Many research groups are still in the race and trying hard to find out the treatment and diagnostic approaches for the disease. The anatomic position and the nature of receiving dual blood from a portal vein and hepatic artery makes liver one of the most common metastatic target organs (2). Nowadays many therapies and surgeries which specifically aimed at the liver like radiofrequency ablation, transcatheter arterial chemoembolization, and chemotherapy (3) etc. are in use for the treatment of disease, but having lots of side effects. Despite all the therapies, the role of micro-RNAs has come into the picture which is exclusive among all. The exclusivity of miRNAs has already been reported as a diagnostic biomarker for the various diseases and helps in the embryonic development as well as in the physiological processes (4). The differential expression level of miRNAs aids in the identification as well as enhancement or reduction of metastasis.
As microRNAs grip a prodigious promise in the field of cancer research, a recent study has been done by Marquez et al. in which they have analyzed the role of miRNAs in LSECs (liver sinusoidal epithelial cells) activation during liver metastasis progression (5). During colorectal cancer, the phenotypic transformation of liver sinusoidal epithelial cells into metastatic cells occurs. When the hepatic sinusoids (the first hepatic cell line) interact with the metastatic cells, LSECs initiate the production of proinflammatory chemokines that produce a favorable situation for the growth of tumor (6). This whole genome study has revealed that the miR-20a expression plays a very decisive role in the colorectal metastasis. To evaluate the expression of miRNA in the normal healthy and metastatic condition they developed a colorectal cancer liver metastasis model and isolated the LSECs from them. During the microarray analysis, it was seen that the miR-20a has shown the greatest alterations. The expression of cellular proteins changed during the metastatic progression. In healthy condition, the miRNA blocked the proteins which support the phenotypes of LSECs and at the time of its activation, the miRNAs get downregulated which leads to the overexpression of premetastatic proteins which leads to the enhancement of metastasis (Figure 1). Additionally, with the help of miRbase (microRNA database) it was identified that in the tumor-colonized LSECs among 713 protein target candidates, 5 protein targets were seen to be overexpressed i.e., JAK1, ARHGAP1, ACSL4, DECR1, and E2F1. Among these 5, 2 protein targets ARHGAP1 (Rho GTPase activating protein (7) and E2F1(transcription factor involved in cell cycle processing (8) have shown the direct correlation between tumor-activated expression and miR-20a. In the current study, it was observed that the E2F1 and ARHGAP1 expression levels were upregulated in tumor-activated LSECs.

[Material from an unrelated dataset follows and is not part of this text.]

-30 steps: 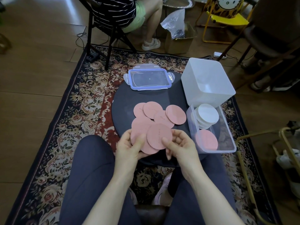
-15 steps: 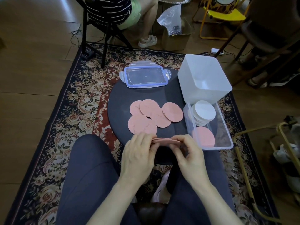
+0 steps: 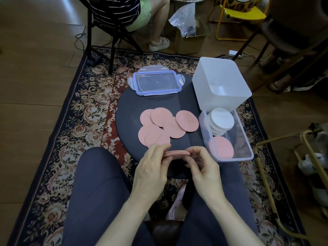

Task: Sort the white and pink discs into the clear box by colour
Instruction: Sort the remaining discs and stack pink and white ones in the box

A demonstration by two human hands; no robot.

The researchers hypothesized that the restoration of normal mir-20a levels in these cells induced downregulation of its protein targets. So, to achieve this restoration, the exogenous miR-20a (multi-target nature), requires an efficient delivery system for its targeted delivery into the LSECs. Based on the previously designed nanoparticle sorbitan ester (9), researchers have developed a nanoparticle chondroitin sulfate-sorbitan ester which then conjugated with miR-20a (5). The modified nanoparticles have polysaccharide chondroitin sulfate (CS) (functional moiety), hence creating span, oleylamine and chondroitin sulfate based nanoparticles (SP-OA-CS) and it is biocompatible and biodegradable in nature. For the clearance of the functional moiety (hyaluronic acid and chondroitin sulfate), key scavenger receptor, HARE (hyaluronic acid receptor for endocytosis) also known Stabilin-2 is primarily expressed on the sinusoidal endothelial cells of the lymph nodes, liver, and spleen (10). Further, the efficiency of nanoparticle delivery was evaluated in LSEC by in vivo and in vitro analysis. The nanoparticle was then incorporated with EGFP plasmid for the efficient transfection and expression of GFP protein followed by fluorescence labeling at the target cell. It shows that the miRNA coated with modified nanoparticle was efficiently uptaken by the reticuloendothelial system (RES), which encompasses phagocytic cells and results in the short circulation life of the Nanosystem. However, the anionic nature of Nanosystem shows LSEC-specific internalization instead of Kupffer cell.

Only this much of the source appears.